Possum Tracker said...

http://art.newcity.com/2010/10/18/portrait-of-the-artist-raychael-stine/

gee, someone who actually knows something about art, and can articulate a position. How novel.

Positively about Raychael Stine, no less.

How generous of you to allow that you perceive she is "searching for something." Maybe she will reach you lofty position of profound insight someday. Gee, you and Dr. Brother are so informed! Thank you for gracing the world with your insights about the universe.
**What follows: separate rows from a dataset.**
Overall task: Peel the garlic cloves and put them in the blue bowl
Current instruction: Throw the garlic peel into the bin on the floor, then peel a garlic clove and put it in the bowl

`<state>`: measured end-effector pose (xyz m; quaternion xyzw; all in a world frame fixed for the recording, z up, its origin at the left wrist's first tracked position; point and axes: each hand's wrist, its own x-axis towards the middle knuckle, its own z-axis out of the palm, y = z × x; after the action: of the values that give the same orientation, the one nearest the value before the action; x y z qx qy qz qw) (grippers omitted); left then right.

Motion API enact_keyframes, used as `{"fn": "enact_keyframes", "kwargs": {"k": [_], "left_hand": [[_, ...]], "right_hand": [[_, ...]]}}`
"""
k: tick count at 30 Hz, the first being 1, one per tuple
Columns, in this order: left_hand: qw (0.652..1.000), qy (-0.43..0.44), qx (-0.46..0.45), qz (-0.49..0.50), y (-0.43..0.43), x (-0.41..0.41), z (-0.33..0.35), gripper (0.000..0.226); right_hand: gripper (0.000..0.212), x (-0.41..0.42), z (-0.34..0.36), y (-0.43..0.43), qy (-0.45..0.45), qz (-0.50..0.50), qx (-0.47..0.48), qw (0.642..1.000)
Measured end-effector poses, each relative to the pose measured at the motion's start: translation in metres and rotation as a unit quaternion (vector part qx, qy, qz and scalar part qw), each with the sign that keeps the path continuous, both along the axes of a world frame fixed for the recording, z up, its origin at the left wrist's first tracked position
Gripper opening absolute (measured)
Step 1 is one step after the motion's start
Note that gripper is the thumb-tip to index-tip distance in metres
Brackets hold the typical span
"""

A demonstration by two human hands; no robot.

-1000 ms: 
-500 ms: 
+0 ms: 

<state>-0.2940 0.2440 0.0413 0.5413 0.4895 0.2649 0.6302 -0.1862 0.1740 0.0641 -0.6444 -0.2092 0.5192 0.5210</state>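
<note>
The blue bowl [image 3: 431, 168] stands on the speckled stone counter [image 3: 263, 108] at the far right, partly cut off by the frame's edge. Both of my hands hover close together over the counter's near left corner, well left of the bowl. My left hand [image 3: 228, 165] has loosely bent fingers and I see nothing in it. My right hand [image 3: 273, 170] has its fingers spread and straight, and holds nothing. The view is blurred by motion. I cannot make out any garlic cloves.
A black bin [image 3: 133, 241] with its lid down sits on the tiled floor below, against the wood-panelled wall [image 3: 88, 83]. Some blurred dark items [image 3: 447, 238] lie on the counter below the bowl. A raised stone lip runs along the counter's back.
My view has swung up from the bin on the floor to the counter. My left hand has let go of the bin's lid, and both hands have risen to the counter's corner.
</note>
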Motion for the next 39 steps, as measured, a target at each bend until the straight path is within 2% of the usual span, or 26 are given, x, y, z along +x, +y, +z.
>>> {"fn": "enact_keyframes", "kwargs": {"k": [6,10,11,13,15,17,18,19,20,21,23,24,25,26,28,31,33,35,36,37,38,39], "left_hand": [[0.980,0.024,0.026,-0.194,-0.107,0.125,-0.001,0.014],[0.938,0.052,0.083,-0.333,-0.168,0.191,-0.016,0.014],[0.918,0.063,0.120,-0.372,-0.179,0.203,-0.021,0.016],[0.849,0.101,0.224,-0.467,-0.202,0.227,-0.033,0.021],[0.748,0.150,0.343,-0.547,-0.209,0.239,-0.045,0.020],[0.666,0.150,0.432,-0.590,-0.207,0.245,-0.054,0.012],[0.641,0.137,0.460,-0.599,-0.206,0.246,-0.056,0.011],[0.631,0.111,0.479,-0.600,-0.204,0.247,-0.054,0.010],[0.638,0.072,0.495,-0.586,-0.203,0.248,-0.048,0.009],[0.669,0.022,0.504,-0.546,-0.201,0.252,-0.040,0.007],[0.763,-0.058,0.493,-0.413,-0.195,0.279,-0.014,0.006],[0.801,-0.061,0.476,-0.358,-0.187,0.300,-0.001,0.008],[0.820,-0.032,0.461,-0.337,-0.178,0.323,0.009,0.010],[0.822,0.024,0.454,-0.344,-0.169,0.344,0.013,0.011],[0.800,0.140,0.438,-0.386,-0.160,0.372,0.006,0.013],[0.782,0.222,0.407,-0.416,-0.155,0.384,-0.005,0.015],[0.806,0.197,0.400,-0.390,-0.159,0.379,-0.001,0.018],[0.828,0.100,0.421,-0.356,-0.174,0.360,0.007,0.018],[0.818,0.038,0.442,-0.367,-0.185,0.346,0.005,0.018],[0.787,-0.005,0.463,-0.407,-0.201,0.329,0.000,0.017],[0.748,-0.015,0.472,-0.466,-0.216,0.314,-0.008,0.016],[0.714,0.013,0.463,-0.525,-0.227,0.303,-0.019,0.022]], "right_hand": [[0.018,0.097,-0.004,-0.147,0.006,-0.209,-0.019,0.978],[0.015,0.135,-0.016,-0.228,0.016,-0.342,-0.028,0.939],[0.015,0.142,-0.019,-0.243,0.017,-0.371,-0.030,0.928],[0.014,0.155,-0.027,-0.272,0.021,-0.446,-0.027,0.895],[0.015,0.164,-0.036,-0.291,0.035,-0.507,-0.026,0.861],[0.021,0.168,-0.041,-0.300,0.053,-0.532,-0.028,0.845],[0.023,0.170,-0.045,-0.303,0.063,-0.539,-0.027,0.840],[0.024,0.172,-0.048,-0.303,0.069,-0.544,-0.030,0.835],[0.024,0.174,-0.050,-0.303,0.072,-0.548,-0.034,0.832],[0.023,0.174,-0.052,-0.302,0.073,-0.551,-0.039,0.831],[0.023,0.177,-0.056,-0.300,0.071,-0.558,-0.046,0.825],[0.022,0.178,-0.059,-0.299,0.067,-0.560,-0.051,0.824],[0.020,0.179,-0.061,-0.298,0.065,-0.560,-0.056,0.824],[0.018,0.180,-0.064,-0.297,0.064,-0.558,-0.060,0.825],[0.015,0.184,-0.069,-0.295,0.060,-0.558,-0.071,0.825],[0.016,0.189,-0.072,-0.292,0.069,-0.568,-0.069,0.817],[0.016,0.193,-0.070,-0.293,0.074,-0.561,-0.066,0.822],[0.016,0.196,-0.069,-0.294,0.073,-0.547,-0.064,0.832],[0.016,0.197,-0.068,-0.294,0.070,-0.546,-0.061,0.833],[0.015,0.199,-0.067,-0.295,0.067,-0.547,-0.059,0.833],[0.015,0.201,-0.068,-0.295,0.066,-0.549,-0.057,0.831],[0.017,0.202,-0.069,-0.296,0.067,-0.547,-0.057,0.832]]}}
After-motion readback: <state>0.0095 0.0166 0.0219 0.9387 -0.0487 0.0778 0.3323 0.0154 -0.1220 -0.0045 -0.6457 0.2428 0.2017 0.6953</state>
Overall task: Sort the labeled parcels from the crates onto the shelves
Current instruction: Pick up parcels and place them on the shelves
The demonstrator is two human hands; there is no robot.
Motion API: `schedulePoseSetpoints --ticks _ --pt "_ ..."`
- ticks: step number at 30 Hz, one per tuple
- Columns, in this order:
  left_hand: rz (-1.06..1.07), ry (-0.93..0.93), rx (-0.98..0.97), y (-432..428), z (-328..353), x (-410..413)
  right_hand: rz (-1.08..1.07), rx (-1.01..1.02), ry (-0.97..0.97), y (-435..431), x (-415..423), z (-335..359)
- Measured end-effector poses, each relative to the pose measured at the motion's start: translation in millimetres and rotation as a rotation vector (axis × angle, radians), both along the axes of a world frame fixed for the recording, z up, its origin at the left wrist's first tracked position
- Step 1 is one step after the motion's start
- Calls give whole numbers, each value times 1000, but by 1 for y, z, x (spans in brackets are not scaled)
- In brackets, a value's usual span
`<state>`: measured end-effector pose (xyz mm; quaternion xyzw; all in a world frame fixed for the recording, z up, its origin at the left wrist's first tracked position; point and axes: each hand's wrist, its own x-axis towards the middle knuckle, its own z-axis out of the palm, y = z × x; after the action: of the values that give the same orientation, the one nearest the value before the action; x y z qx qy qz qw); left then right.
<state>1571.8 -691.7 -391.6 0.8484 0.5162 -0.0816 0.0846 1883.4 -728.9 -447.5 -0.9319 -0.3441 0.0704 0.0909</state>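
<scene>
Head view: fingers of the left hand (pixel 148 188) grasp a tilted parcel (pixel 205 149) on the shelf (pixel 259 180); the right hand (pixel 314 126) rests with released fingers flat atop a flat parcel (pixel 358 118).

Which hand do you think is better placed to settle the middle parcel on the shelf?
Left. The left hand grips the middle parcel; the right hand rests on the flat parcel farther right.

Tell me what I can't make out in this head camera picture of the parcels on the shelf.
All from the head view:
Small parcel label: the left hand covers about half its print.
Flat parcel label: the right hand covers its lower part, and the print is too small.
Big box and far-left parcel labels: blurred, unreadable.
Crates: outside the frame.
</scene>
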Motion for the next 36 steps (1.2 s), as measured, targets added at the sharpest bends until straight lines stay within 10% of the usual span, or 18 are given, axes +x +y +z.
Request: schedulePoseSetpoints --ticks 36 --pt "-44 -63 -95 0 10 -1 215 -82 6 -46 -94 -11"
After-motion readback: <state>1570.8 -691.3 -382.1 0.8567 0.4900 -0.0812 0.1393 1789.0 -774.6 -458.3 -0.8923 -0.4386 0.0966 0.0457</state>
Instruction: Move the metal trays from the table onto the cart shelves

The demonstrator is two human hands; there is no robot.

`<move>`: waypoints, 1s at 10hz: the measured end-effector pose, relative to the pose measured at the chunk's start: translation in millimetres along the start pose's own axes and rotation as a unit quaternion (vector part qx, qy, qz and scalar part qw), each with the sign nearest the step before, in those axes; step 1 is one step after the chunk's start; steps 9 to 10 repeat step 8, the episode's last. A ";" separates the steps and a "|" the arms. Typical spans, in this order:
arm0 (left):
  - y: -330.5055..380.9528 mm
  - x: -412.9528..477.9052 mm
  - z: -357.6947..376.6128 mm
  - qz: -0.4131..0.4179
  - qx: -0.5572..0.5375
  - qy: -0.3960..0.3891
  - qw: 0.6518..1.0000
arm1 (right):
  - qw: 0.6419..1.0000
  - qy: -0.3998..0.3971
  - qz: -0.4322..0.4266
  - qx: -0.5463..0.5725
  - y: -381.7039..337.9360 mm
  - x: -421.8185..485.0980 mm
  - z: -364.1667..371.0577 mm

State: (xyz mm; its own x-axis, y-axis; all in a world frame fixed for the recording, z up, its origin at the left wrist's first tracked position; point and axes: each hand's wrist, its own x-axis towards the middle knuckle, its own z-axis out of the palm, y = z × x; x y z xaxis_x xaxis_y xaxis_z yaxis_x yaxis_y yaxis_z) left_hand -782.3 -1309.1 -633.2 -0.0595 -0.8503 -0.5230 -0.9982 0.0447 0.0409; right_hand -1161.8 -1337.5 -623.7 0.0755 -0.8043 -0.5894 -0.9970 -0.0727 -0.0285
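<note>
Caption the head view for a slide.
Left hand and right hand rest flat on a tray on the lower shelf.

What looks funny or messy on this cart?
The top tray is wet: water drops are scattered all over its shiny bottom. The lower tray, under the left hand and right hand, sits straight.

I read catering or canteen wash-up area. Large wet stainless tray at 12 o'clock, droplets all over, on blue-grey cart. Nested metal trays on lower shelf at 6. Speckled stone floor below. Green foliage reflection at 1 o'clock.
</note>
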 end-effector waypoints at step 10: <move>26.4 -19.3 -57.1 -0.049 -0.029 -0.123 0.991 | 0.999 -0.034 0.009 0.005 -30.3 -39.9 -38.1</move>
Though we are all so unworthy, we shall attempt to atone with obsequious gratitude. Nay, we grovel and mewl with the pleasure of your pronouncements.

Todd Camplin said...

(Ignoring the sarcasm,) I'm glad you see it my way. By the way, thanks for the link, I enjoyed reading the review.

Troy Camplin said...

The question which arises in my mind is: should a Ph.D. in the humanities with a dissertation on aesthetics try to give a rational, dispassionate, scholarly reponse to an irrational, hysterical screed by someone incapable of formulating his own opinions?

Let me just say that, without giving my opinion about the piece, I asked my wife who, if she were buying this work for someone, she would buy it for? Her answer: "A dachshund-lover." Which is about all that needs to be said about the piece as a serious work of art, I'm afraid.

There is no question of her technical talent. But what do we have in this piece? "Surrealism with Dachshunds?" "with arbitrary rat thrown in?" Painting programs, like creative writing programs, either allow a person's brilliance to emerge, or transform brilliance into mediocrity. It has much to do with the artist and their response to the program they are in. Chicago may be helping her technical skills, but it is doing her no good at all conceptually. One can only hope and pray that its influence on her ideas dissipates with time. The last thing we need is yet another artist out there creating surrealist kitsch.